→ Your goal
Output, exactly as written, the lines below starting at the line containing "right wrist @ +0" and ending at the line containing "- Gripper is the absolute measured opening". Drop the pictures and keep both end lines.

→ Dataset records
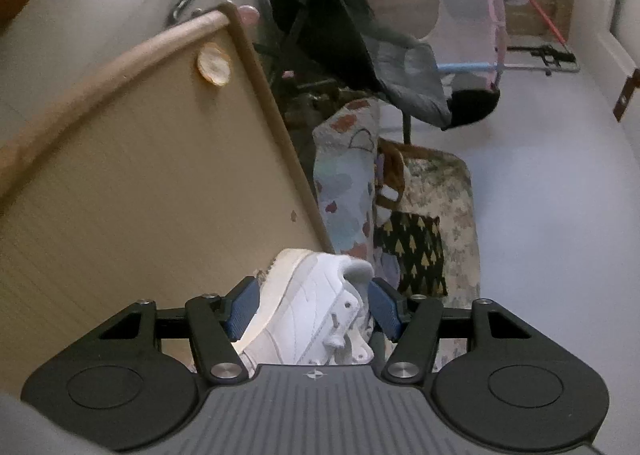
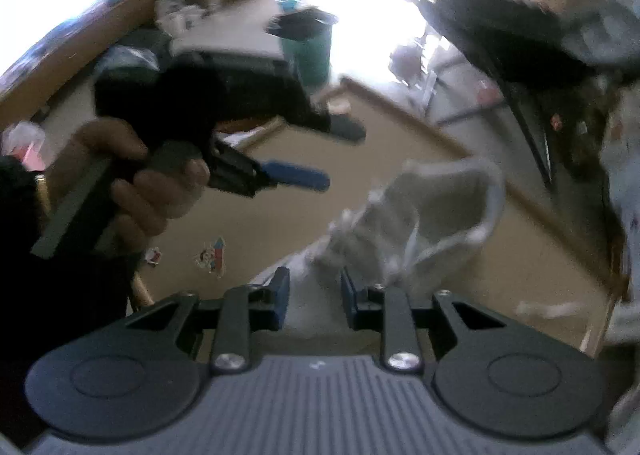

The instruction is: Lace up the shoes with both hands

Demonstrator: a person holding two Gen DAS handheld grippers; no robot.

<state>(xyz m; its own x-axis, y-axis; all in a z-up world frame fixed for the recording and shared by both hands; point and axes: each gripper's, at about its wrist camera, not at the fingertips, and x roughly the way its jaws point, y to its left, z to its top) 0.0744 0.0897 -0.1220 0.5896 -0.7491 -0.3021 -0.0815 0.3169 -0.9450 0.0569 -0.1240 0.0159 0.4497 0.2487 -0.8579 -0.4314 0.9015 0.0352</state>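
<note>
A white sneaker (image 1: 304, 303) lies on the tan table (image 1: 140, 195), sole to the left and grey heel collar away from me. In the left wrist view it shows between my left gripper's (image 1: 314, 285) blue pads, whose inner faces stay uncovered. The right wrist view is blurred. There a hand (image 2: 132, 183) holds the left gripper (image 2: 344, 155), its fingers apart, empty and just short of the sneaker (image 2: 432, 207). My right gripper (image 2: 314, 295) stands open over the sneaker's near end. Something white shows between its pads; I cannot tell whether they touch it. Loose lace (image 2: 348, 219) frays off the eyelets.
Stickers (image 2: 212, 255) mark the table (image 2: 280, 223). A round patch (image 1: 214, 64) sits near its curved edge. Beyond the edge stand a folded black stroller (image 1: 320, 15), patterned cushions (image 1: 412, 255) and pale floor (image 1: 560, 215). A green bin (image 2: 308, 51) stands farther off.
</note>
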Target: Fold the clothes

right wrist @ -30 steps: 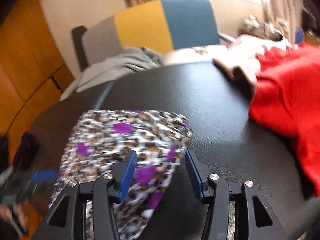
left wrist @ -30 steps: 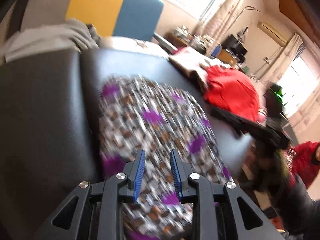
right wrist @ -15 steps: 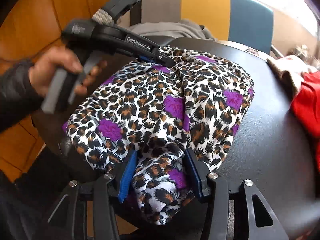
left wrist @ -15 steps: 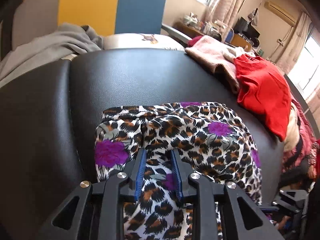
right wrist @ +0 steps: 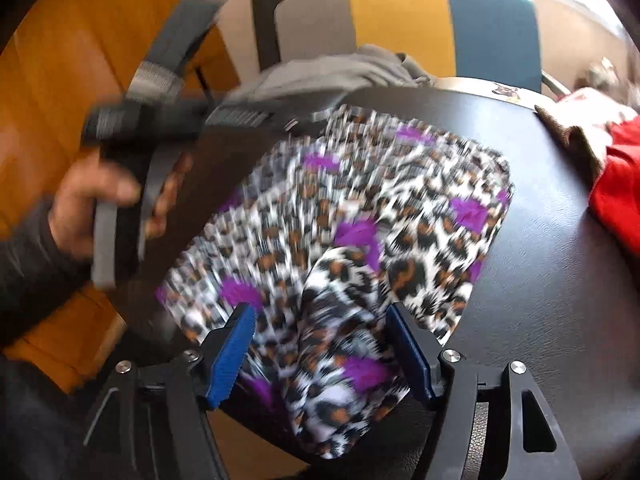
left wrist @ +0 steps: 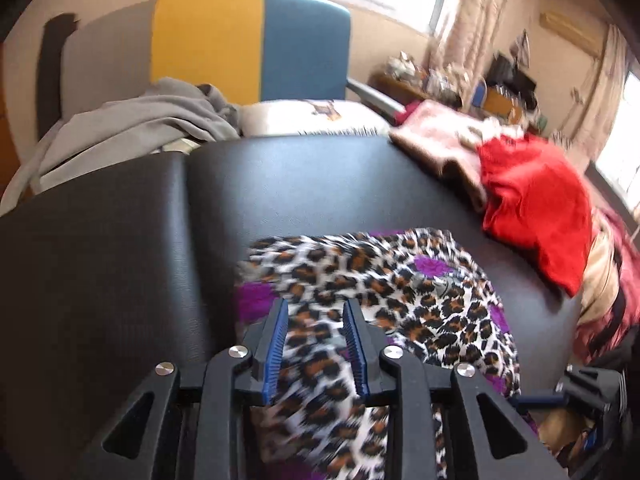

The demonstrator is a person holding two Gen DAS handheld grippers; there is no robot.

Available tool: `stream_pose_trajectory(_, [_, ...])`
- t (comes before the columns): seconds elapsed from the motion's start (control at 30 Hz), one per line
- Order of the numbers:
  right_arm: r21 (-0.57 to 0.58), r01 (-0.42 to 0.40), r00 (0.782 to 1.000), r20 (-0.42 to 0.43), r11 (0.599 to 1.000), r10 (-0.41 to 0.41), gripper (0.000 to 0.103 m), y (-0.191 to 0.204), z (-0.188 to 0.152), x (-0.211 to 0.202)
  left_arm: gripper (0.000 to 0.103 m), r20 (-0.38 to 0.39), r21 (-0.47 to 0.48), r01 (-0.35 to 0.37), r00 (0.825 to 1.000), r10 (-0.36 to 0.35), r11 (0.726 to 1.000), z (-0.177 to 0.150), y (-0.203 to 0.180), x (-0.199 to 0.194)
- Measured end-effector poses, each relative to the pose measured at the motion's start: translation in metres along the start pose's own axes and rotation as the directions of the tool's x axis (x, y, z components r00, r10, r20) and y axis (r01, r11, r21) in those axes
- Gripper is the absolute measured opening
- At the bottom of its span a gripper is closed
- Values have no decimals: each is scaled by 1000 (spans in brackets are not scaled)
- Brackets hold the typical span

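Note:
A leopard-print garment with purple flowers [left wrist: 384, 288] lies on the black padded table [left wrist: 120, 240], its near end hanging over the edge. My left gripper [left wrist: 316, 320] is over its near part, jaws a little apart with cloth between them. My right gripper [right wrist: 320, 328] is wide open around a hanging fold of the same garment [right wrist: 360, 216]. The left gripper and the hand holding it show at the left of the right wrist view [right wrist: 160, 120], blurred.
A red garment [left wrist: 536, 208] and a pink-brown one [left wrist: 440, 148] lie on the table's right side. A grey garment [left wrist: 132, 132] lies at the back by a yellow and blue chair [left wrist: 248, 44]. Orange wood panels [right wrist: 60, 80] stand at the left.
The left gripper has pulled away from the garment's far edge and its jaws have spread a little. The right gripper's jaws have opened wider. The garment has shifted on the table.

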State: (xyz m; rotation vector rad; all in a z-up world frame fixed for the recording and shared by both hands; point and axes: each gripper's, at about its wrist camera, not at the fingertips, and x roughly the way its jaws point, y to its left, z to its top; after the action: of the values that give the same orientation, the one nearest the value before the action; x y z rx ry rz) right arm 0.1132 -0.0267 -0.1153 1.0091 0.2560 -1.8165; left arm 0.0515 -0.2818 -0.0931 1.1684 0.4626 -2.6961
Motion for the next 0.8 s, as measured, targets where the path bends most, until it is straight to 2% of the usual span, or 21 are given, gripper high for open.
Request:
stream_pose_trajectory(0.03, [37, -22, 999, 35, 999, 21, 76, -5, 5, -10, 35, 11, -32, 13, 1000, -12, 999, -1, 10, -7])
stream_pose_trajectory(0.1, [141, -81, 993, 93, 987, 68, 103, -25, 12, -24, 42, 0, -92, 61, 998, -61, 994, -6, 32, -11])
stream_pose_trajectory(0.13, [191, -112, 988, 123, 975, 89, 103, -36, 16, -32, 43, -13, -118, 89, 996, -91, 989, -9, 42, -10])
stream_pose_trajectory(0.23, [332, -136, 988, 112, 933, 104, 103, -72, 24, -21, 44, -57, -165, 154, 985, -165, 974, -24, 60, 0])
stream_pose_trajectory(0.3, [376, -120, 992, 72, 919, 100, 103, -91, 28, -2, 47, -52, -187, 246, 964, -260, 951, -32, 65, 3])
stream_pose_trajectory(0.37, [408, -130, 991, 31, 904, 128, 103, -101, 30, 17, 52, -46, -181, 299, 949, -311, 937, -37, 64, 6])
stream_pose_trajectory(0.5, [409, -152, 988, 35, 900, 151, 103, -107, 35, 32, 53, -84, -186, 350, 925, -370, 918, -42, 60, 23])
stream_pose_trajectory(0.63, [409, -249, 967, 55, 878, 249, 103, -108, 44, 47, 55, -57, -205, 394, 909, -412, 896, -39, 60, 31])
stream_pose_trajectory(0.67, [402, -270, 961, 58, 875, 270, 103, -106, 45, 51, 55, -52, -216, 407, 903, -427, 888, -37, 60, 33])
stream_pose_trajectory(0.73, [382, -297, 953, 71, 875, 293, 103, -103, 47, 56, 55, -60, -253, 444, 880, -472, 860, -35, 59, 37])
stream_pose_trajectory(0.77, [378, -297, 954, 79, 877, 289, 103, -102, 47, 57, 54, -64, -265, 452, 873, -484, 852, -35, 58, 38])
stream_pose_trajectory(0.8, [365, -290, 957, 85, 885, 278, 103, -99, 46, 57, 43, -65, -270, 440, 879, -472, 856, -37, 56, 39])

→ Response
right wrist @ +0 steps: 
left wrist @ +0 steps: 

The demonstrator is a person holding two Gen DAS handheld grippers; there is no robot.

Available tool: `stream_pose_trajectory(_, [_, ...])`
- t (comes before the columns): seconds elapsed from the motion's start (control at 30 Hz), one per line
- Order of the numbers:
  right_arm: r21 (-0.57 to 0.58), r01 (-0.42 to 0.40), r00 (0.782 to 1.000), r20 (-0.42 to 0.43), r11 (0.599 to 1.000), r10 (-0.41 to 0.41), gripper (0.000 to 0.103 m), y (-0.191 to 0.204), z (-0.188 to 0.152), x (-0.211 to 0.202)
  left_arm: gripper (0.000 to 0.103 m), r20 (-0.38 to 0.39), r21 (-0.47 to 0.48), r01 (-0.35 to 0.37), r00 (0.825 to 1.000), r10 (-0.36 to 0.35), r11 (0.726 to 1.000), z (-0.177 to 0.150), y (-0.203 to 0.180), x (-0.199 to 0.194)
- Measured end-effector poses, each relative to the pose measured at the motion's start: translation in metres along the start pose's own axes and rotation as the directions of the tool's x axis (x, y, z components r00, r10, r20) and y axis (r01, r11, r21) in those axes
- Gripper is the absolute measured opening

As written, the answer is complete.